Pull each line containing "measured" out of the data and copy it.

-- Information shown --
= Beginning of Section =
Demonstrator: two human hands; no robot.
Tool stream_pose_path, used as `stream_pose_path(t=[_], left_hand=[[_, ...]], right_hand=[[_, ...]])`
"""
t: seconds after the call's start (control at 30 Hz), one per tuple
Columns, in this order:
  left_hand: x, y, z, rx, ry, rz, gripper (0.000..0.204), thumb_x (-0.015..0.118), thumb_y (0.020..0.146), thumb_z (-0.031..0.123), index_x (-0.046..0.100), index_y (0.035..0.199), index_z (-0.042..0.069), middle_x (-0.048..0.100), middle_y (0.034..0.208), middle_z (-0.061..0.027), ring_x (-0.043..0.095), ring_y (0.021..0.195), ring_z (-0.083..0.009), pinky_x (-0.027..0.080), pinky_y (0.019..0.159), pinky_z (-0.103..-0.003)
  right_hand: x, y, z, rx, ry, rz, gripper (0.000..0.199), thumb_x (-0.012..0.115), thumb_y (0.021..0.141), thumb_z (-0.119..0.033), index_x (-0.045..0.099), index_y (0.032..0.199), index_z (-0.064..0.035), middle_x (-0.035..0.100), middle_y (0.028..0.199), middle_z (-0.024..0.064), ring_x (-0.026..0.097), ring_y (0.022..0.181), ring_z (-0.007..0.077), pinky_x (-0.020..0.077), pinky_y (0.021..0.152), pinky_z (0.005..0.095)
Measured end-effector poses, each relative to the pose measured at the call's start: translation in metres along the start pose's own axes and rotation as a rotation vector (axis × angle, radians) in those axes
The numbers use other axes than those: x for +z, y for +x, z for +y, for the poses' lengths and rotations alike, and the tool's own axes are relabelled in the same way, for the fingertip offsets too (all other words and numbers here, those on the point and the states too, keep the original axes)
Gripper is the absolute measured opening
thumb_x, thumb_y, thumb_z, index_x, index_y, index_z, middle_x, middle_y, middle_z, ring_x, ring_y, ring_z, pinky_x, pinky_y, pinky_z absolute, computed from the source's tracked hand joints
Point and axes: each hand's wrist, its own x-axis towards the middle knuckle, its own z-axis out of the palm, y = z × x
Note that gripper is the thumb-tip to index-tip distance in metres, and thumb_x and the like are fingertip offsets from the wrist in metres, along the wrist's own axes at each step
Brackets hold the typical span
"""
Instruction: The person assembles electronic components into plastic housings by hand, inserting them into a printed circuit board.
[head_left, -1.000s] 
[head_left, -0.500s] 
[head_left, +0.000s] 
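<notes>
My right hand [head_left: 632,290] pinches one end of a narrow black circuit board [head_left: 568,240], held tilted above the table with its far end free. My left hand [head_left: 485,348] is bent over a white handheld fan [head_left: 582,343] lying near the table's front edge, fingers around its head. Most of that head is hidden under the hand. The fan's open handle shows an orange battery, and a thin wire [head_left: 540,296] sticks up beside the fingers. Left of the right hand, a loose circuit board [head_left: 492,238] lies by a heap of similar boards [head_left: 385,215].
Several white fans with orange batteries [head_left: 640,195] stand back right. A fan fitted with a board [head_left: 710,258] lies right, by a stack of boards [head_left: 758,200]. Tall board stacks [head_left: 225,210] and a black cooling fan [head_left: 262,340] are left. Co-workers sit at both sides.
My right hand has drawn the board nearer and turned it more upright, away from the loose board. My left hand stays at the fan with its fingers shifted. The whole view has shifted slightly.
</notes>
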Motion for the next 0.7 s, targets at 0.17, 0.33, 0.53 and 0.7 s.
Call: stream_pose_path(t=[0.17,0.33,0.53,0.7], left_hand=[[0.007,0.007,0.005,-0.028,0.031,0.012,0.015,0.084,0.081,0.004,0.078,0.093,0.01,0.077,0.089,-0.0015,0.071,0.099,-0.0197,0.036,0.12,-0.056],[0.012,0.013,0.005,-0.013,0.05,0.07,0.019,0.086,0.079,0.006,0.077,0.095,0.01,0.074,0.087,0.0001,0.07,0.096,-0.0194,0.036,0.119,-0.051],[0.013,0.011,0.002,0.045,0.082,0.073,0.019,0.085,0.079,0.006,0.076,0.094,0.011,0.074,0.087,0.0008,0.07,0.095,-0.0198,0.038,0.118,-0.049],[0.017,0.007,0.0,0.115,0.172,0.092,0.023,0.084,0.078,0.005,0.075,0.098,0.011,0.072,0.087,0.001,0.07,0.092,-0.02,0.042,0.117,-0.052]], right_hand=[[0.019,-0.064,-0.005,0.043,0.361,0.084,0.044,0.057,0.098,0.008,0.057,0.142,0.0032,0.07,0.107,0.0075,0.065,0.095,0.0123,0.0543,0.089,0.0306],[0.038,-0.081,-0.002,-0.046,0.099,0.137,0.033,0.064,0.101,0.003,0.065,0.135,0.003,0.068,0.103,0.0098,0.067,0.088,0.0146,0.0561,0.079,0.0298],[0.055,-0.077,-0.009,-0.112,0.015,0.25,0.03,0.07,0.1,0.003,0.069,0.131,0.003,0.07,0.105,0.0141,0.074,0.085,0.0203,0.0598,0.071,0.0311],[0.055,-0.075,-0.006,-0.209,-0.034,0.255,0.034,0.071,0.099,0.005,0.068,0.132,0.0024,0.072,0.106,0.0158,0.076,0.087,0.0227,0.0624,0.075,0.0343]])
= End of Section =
-- Reply to the exercise --
Measured end-effector poses, each relative to the pose measured at the call's start: translation in metres along the start pose's own axes and rotation as a rotation vector (axis × angle, radians) in those axes
Gripper is the absolute measured opening

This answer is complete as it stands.